## What to do
Once the pictures are set aside, transcribe each line of the listing exactly.

*-*-*

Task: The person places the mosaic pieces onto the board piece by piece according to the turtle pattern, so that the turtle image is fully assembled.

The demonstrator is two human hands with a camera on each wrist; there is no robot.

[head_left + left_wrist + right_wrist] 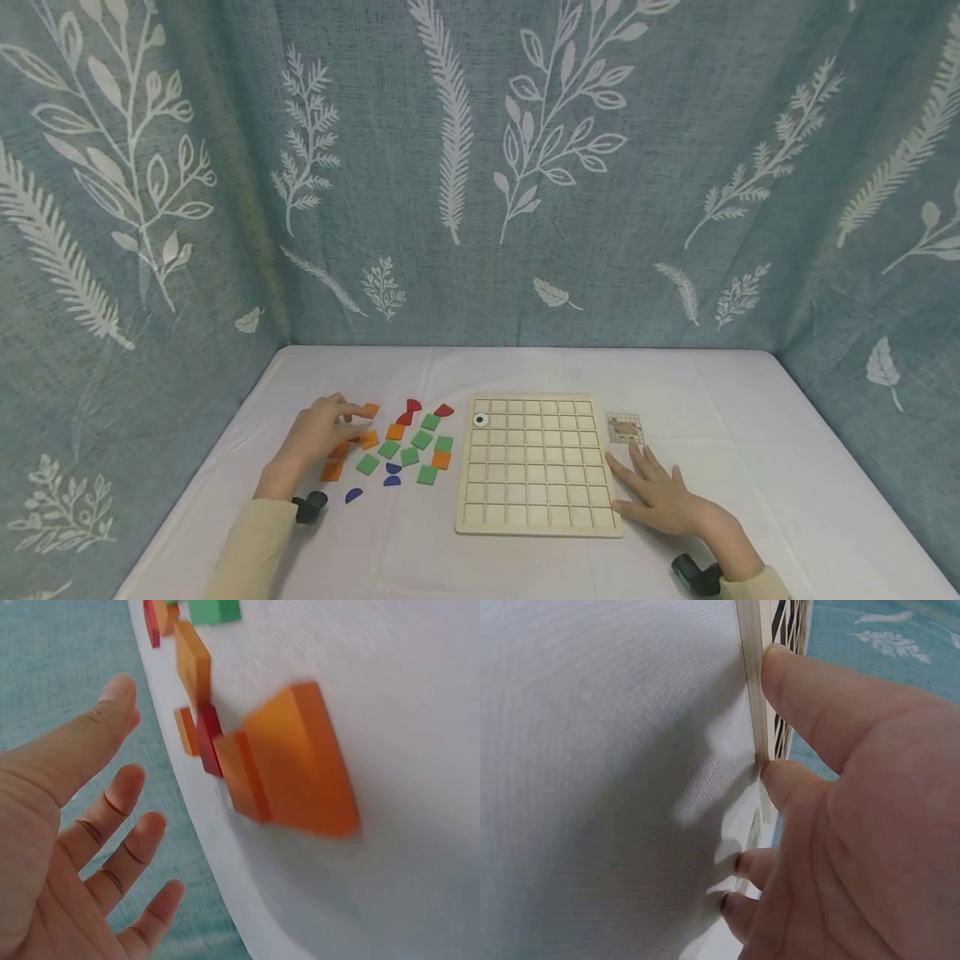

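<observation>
My left hand [317, 429] is over the orange square tiles [332, 472] at the left, its thumb and fingers apart. Between them the left wrist view shows no tile; a red piece [209, 740] lies among orange tiles just beyond the fingertips. Spread fingers of my right hand [663, 496] rest at the right edge of the wooden grid board [538, 532]. In the right wrist view, its thumb and a finger touch the board's side [756, 697]. A white round piece with a black dot [481, 420] sits in the board's upper left part.
Several green square tiles [409, 456], red pieces [444, 410] and blue half-round pieces [354, 495] are scattered left of the board. A small printed card [625, 427] lies beyond the right hand's fingertips. A leaf-patterned curtain [525, 292] stands behind the white-covered table [405, 558].
</observation>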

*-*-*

## Output below
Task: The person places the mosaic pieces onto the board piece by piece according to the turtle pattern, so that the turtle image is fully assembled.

The demonstrator is two human hands with a camera on each wrist; there is no robot.

[head_left + left_wrist + right_wrist] 

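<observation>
My left hand [317, 429] is over the orange square tiles [332, 472] at the left, its thumb and fingers apart. Between them the left wrist view shows no tile; a red piece [209, 740] lies among orange tiles just beyond the fingertips. Spread fingers of my right hand [663, 496] rest at the right edge of the wooden grid board [538, 532]. In the right wrist view, its thumb and a finger touch the board's side [756, 697]. A white round piece with a black dot [481, 420] sits in the board's upper left part.
Several green square tiles [409, 456], red pieces [444, 410] and blue half-round pieces [354, 495] are scattered left of the board. A small printed card [625, 427] lies beyond the right hand's fingertips. A leaf-patterned curtain [525, 292] stands behind the white-covered table [405, 558].
</observation>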

Nothing else is required to complete this exercise.